Empirical Bayes in Bayesian learning: understanding a common practice
Stefano Rizzelli,Judith Rousseau,Sonia Petrone
2024-02-29
Abstract:In applications of Bayesian procedures, even when the prior law is carefully
specified, it may be delicate to elicit the prior hyperparameters so that it is
often tempting to fix them from the data, usually by their maximum likelihood
estimates (MMLE), obtaining a so-called empirical Bayes posterior distribution.

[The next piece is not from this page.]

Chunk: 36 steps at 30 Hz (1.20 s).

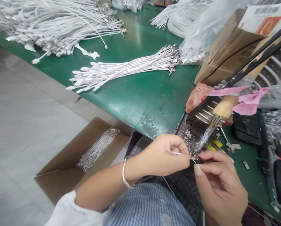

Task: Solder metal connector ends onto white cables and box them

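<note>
My left hand (162,155) is pinched shut on a thin white cable (177,153), holding its end toward the tip of a soldering iron (205,138) fixed at the table's front edge. My right hand (219,183) is closed too, its thumb and forefinger pinching something small at the cable's end that I cannot make out. A silver bangle (124,175) circles my left wrist. The iron's tip sits just above my fingertips, over a dark tray (190,128) crusted with solder scraps. The cable's free length trails down across my lap.
A bundle of white cables (123,70) lies mid-table on the green table (135,97), a bigger heap (55,26) at the back left. A cardboard box (227,51) and plastic bags stand on the right. On the floor, an open box (84,157) holds more cables.
</note>
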Available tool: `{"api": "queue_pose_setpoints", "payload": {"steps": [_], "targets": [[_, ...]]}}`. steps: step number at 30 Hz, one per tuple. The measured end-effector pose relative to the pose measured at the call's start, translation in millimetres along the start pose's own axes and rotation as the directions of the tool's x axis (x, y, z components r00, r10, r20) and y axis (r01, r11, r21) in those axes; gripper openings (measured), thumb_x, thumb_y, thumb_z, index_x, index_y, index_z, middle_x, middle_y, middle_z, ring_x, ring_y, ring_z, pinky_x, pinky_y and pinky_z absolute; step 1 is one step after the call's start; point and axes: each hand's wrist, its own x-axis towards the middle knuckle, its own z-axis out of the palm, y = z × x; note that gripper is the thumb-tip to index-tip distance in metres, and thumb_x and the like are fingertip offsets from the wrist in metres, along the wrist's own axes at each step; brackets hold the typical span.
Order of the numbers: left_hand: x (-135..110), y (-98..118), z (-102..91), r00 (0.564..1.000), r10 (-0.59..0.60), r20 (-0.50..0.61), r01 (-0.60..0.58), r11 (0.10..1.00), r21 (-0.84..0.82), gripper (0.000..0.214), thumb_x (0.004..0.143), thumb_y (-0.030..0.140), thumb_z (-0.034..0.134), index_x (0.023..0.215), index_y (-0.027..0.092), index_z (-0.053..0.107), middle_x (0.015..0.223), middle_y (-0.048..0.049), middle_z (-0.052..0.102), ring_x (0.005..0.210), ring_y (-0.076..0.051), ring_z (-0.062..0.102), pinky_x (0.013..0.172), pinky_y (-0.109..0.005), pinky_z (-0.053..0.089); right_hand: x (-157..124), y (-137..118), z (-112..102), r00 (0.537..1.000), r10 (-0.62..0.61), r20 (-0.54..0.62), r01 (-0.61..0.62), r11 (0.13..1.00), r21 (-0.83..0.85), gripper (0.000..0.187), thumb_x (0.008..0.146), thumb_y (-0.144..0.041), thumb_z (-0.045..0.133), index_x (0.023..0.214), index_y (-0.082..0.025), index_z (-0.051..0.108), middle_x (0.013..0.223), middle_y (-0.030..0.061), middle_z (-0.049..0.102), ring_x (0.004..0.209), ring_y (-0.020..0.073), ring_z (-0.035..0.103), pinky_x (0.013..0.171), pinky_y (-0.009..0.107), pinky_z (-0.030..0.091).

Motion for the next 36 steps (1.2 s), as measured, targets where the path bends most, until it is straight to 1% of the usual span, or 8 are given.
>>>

Although questionable, this is a common practice; but theoretical properties
seem mostly only available on a case-by-case basis. In this paper we provide
general properties for parametric models. First, we study the limit behavior of
the MMLE and prove results in quite general settings, while also
conceptualizing the frequentist context as an unexplored case of maximum
likelihood estimation under model misspecification. We cover both identifiable
models, illustrating applications to sparse regression, and non-identifiable
models - specifically, overfitted mixture models. Finally, we prove higher
order merging results. In regular cases, the empirical Bayes posterior is shown
to be a fast approximation to the Bayesian posterior distribution of the
researcher who, within the given class of priors, has the most information
about the true model's parameters. This is a faster approximation than classic
Bernstein-von Mises results. Given the class of priors, our work provides
formal contents to common beliefs on this popular practice.
Statistics Theory